§ **TASK STATEMENT**: Leave out the images; return the rest of the data exactly.

§ **RECORDED DATA**:
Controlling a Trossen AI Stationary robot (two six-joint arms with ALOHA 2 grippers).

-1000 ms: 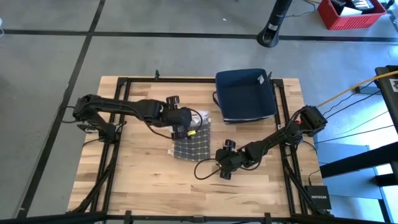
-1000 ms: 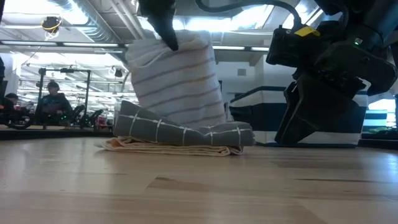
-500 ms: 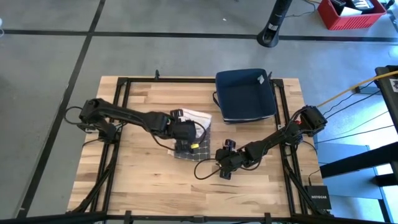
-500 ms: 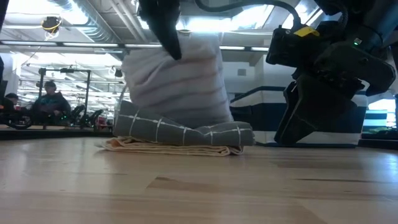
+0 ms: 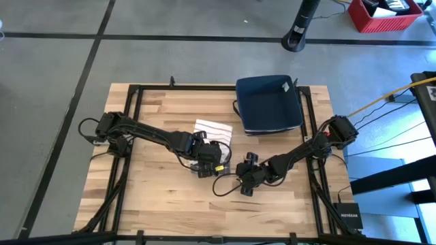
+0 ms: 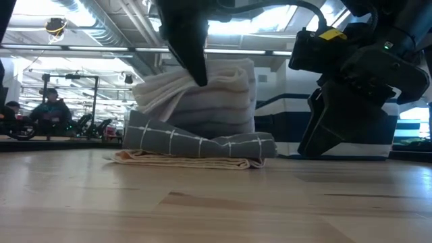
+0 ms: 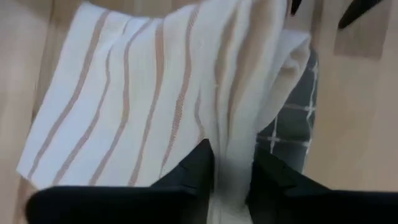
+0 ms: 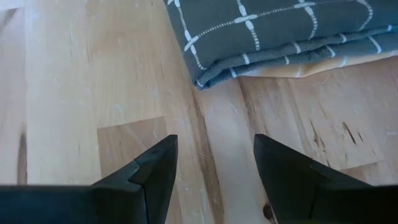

§ **WORKED SOLUTION**:
Controlling a Trossen AI Stationary robot (two six-joint arms with ALOHA 2 grippers).

-1000 ms: 
-1000 ms: 
-500 ms: 
-500 ms: 
+0 ms: 
+0 ms: 
+0 ms: 
+0 ms: 

With that, the output is done.